## Required action
"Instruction" is the word to look for; say how many lines of the listing below contain it, and nothing else.

## Given records
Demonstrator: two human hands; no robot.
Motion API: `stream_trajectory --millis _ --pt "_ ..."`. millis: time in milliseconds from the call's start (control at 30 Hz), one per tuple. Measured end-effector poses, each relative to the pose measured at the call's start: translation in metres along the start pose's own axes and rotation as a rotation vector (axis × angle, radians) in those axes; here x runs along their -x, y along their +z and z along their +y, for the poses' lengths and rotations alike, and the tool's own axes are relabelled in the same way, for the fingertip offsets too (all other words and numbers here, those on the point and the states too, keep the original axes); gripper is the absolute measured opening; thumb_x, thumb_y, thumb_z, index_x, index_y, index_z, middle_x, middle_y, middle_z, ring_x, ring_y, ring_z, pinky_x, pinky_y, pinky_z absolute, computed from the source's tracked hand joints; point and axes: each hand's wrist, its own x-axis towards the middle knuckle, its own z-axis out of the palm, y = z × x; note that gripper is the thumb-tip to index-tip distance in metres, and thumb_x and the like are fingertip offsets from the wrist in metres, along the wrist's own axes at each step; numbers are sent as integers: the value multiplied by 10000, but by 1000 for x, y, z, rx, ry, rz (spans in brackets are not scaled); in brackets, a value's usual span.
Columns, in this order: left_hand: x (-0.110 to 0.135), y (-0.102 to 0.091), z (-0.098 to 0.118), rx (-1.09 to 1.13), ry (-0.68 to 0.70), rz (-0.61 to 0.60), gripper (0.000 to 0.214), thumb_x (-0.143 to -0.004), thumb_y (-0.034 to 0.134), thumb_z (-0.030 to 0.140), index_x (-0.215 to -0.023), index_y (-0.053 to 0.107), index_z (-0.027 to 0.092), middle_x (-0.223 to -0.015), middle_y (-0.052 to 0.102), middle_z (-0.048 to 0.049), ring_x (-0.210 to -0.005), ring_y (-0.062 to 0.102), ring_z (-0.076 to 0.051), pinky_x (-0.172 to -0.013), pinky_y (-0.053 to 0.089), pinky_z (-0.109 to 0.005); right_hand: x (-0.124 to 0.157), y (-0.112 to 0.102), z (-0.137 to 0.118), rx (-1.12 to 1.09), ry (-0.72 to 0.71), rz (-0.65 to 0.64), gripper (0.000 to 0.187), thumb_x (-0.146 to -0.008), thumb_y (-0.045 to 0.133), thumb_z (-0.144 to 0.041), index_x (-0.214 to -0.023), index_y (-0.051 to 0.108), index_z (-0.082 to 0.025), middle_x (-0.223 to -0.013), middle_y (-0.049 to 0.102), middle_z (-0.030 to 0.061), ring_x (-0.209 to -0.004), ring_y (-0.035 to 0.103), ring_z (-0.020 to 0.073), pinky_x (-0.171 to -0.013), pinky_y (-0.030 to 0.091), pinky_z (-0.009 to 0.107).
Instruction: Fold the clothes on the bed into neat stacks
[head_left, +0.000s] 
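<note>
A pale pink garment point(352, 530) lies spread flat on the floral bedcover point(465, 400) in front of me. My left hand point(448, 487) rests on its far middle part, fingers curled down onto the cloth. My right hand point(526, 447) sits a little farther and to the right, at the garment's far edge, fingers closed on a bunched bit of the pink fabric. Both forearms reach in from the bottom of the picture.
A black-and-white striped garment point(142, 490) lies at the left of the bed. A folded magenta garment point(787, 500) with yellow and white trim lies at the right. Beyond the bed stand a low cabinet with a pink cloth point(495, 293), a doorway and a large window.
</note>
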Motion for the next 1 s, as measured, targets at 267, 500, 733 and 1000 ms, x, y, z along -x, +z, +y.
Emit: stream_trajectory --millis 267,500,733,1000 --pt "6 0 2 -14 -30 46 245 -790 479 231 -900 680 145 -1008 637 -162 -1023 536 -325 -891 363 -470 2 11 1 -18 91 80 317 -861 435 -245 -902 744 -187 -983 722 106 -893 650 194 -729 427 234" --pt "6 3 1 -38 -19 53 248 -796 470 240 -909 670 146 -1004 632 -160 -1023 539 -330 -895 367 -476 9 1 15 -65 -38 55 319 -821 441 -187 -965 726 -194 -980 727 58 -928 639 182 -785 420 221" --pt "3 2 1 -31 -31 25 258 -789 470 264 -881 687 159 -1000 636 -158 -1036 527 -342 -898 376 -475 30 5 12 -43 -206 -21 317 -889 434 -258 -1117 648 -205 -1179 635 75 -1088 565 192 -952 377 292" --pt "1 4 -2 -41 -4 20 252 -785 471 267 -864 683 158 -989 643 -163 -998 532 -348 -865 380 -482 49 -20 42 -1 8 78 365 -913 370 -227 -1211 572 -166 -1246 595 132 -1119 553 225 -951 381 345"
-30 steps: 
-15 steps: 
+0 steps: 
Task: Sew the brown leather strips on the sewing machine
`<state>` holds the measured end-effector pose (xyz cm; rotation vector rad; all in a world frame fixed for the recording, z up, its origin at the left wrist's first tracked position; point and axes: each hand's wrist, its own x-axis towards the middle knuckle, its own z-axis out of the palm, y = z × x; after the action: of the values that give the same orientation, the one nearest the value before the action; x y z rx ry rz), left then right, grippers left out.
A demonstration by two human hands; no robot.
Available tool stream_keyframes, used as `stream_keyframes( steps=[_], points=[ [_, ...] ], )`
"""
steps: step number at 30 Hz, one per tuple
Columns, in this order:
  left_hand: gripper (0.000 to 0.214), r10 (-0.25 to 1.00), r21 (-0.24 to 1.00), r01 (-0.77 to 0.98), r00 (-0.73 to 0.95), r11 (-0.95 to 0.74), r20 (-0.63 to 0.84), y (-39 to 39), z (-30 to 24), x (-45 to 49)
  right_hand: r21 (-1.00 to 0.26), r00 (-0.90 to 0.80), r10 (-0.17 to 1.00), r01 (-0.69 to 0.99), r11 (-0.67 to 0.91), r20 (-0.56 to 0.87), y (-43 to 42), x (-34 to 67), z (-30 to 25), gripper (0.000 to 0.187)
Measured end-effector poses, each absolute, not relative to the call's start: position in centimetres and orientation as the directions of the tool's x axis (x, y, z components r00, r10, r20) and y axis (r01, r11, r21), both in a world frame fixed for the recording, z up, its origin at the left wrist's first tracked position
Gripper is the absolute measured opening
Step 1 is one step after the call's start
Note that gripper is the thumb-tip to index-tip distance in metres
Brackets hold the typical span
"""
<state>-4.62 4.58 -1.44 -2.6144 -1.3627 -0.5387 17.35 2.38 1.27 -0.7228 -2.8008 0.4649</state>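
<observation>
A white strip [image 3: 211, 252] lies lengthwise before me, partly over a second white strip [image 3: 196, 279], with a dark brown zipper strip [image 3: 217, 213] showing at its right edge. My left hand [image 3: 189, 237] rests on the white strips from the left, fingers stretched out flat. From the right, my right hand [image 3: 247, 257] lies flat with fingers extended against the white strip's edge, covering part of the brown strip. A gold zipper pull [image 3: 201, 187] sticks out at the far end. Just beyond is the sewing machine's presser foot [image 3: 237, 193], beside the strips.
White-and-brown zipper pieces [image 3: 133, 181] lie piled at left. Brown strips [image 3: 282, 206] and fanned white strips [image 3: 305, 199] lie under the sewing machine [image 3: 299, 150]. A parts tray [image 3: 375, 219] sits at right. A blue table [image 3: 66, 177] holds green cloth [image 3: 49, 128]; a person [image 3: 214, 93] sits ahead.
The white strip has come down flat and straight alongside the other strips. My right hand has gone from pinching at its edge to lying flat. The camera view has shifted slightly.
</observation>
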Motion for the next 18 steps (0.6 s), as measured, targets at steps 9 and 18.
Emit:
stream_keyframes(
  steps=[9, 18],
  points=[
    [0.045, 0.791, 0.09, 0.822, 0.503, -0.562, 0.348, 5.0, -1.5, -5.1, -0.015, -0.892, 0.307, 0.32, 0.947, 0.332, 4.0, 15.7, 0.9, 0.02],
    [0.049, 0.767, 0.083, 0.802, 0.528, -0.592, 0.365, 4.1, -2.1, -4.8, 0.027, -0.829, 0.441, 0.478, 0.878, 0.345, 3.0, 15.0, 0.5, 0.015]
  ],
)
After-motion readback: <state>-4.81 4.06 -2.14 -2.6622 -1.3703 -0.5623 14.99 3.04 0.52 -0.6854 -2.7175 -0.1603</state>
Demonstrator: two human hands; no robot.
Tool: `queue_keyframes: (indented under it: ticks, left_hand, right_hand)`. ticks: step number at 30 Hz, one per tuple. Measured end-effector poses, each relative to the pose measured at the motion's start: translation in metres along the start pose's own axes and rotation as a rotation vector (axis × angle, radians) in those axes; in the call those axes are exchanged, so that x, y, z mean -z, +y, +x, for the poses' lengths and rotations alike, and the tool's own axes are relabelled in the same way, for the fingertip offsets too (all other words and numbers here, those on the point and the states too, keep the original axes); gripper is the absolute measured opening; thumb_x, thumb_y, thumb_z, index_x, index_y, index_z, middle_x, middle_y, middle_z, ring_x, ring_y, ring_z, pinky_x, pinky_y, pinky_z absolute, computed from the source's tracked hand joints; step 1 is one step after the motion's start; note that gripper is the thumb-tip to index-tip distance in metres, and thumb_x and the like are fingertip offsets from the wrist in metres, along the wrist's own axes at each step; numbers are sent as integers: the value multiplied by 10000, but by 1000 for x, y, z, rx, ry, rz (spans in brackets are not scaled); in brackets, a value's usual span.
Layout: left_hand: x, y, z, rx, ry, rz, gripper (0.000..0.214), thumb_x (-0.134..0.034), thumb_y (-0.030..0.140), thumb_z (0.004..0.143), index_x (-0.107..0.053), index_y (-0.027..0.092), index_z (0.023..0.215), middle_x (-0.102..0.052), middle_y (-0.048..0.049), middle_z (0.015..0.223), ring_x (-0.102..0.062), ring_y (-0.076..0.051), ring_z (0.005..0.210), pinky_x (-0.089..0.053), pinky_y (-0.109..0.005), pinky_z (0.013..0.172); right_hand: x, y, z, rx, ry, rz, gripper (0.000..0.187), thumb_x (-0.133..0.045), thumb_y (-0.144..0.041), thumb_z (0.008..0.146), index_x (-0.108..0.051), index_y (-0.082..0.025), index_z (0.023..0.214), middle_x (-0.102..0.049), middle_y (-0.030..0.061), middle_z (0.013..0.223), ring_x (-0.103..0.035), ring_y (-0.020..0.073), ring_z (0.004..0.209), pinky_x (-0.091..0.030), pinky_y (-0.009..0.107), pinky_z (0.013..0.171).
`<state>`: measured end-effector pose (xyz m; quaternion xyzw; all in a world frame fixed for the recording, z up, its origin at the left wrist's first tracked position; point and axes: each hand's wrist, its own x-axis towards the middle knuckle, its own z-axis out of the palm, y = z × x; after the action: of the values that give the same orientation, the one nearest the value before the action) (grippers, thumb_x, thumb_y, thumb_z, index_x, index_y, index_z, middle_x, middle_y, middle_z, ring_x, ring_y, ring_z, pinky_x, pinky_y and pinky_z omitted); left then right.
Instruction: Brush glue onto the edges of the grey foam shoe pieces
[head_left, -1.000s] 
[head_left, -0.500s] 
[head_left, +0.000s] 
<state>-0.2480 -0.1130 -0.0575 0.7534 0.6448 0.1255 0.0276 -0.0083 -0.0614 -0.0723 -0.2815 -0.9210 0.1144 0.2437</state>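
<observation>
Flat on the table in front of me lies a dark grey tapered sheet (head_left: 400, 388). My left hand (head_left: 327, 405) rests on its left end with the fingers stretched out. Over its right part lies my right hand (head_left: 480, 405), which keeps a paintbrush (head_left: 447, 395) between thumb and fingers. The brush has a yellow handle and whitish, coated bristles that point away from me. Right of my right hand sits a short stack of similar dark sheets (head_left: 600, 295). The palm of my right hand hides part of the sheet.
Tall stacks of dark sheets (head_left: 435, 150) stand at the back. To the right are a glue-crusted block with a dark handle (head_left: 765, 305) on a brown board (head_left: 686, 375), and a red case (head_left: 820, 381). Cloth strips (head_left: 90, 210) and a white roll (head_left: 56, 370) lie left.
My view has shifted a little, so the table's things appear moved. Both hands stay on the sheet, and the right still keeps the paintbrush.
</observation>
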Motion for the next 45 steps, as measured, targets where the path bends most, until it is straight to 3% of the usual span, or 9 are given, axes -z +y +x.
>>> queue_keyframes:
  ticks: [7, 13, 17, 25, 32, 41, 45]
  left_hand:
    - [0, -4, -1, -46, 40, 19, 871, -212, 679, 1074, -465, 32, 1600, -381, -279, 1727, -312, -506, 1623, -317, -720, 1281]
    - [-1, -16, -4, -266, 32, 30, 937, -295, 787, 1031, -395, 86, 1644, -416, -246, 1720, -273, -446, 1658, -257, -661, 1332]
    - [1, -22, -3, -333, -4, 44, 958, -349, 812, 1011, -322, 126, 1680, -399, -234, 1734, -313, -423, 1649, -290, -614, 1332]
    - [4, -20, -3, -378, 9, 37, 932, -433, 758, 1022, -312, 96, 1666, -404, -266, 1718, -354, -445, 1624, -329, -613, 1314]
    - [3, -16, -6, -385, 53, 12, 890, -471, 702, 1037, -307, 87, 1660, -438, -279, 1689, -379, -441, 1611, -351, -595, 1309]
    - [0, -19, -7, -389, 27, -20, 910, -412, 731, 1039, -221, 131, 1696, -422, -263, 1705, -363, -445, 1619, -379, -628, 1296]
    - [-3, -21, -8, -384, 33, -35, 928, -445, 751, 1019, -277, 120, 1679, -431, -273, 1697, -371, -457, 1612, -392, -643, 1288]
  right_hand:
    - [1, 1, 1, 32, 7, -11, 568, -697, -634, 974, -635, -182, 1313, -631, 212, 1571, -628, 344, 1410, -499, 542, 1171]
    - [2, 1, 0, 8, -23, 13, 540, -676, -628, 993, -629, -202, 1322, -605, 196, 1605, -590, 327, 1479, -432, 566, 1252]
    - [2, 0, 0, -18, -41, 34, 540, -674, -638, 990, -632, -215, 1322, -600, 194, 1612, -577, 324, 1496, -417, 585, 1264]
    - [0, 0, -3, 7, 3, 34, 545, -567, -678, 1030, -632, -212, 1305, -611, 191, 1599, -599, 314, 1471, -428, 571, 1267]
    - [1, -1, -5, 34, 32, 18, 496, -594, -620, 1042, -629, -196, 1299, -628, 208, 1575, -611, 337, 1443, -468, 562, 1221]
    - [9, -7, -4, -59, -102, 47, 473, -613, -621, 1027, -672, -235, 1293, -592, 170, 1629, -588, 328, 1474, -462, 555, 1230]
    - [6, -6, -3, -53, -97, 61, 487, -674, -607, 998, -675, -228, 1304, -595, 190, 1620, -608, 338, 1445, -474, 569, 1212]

## Solution to the exercise
2